Fighting cancer with microtubule-stabilizing agents: a computational investigation of the complex between β-tubulin and the microtubule-stabilizing, antitumor marine diterpenoid sarcodictyin A

Abstract

The best complex between the marine diterpenoid sarcodictyin A and the protein tubulin is described here from MM-GBSA (molecular mechanics-generalized born surface area) computations of the least effective potential energy of binding. The work started from previous experimental competition experiments, which showed that the sarcodictyins, which are diterpenoids from the stoloniferan coral Sarcodictyon roseum, occupy the same, or overlapping, binding site on tubulin which is taken by paclitaxel (the so-called taxoid binding site).
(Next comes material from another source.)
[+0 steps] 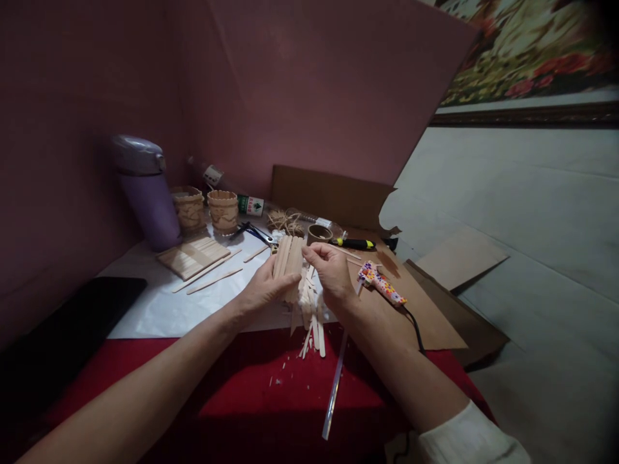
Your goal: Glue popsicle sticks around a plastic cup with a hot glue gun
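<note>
My left hand (265, 282) is wrapped round a piece made of pale wooden sticks (289, 256) set side by side, its thumb across the lower front. At the piece's upper right edge, my right hand (329, 267) has its thumb and index finger pinched together; what they hold, if anything, is too small to make out. Beneath both hands lies a loose pile of sticks and splinters (315, 322), partly hidden. A flower-patterned glue gun (384, 285) rests on cardboard to the right of my right hand.
At the left are a purple bottle (149, 203), two carved wooden cups (224, 211) and a flat stick panel (193, 258). Behind the hands lie scissors (256, 233), twine (286, 222), a tape roll (320, 234) and a black-yellow cutter (356, 244). A clear strip (333, 393) overhangs the red cloth (222, 386).
</note>
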Tool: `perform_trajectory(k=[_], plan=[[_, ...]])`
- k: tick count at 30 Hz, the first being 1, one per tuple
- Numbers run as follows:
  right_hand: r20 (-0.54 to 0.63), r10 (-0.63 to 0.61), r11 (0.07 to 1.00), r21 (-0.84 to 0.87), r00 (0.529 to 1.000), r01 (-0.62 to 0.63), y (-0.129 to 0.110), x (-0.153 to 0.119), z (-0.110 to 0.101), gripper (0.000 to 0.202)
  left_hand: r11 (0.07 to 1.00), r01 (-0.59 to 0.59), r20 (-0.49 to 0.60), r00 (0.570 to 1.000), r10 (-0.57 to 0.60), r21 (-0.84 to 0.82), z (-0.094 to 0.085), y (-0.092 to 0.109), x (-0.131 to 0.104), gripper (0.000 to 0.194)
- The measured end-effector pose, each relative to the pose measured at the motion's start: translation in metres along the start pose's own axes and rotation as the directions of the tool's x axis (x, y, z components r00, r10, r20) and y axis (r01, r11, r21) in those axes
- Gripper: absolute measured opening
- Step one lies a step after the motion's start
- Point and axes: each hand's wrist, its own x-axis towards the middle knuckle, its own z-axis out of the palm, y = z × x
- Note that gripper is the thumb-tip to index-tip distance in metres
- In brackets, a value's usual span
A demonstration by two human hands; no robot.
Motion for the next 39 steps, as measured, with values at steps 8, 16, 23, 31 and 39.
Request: perform_trajectory(k=[8, 16, 23, 31, 39], plan=[[0.044, 0.073, 0.994, 0.082, 0.996, -0.076, 0.000, -0.003, 0.001, 0.030, 0.998, -0.023, -0.008, 1.000, 0.024, 0.050, 0.002, 0.001, -0.003, 0.055], [0.045, 0.017, 0.999, 0.044, 0.999, -0.019, 0.000, -0.001, -0.001, 0.027, 0.998, -0.060, -0.025, 0.998, 0.061, 0.026, 0.000, -0.001, 0.000, 0.056], [0.046, -0.408, 0.847, -0.354, 0.912, 0.397, -0.011, -0.015, -0.008, 0.013, 0.967, 0.017, -0.121, 0.991, -0.049, -0.254, 0.002, 0.011, 0.000, 0.041], [0.324, -0.579, 0.601, -0.451, 0.748, 0.660, -0.017, -0.034, -0.014, 0.018, 0.929, -0.011, -0.142, 0.989, -0.045, -0.369, -0.001, 0.009, 0.001, 0.028], [0.458, -0.610, 0.464, -0.455, 0.646, 0.760, -0.015, -0.036, -0.011, 0.024, 0.951, -0.012, -0.159, 0.987, -0.039, -0.310, -0.003, 0.005, 0.004, 0.039]])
Molecular docking of sarcodictyin A at the taxoid binding site was achieved, with different poses, by using three docking engines and the known coordinates for the experimental complex of non-polymerized α- and β-tubulin with paclitaxel, manually deprived of the latter. These sarcodictyin A-tubulin complexes only served as templates to be subjected, limited to the sarcodictyin A-β-tubulin part, to extensive MD (molecular dynamics) and MM-GBSA simulations with the CHARMM36 force field for the protein and CGenFF force field for the ligand. In contrast, FEP (free energy perturbation) simulations failed to converge with this complex. During MD and MM-GBSA simulations, mutual adaptation of the ligand and receptor was observed. Specifically, stabilization of the complex of lowest effective potential energy of binding, which is submitted here to represent how sarcodictyin A fits into the taxoid binding site of tubulin in nature, resulted from mainly reshaping of the M-loop of β-tubulin, whereby three H-bonds and multiple hydrophobic interactions with sarcodictyin A were established.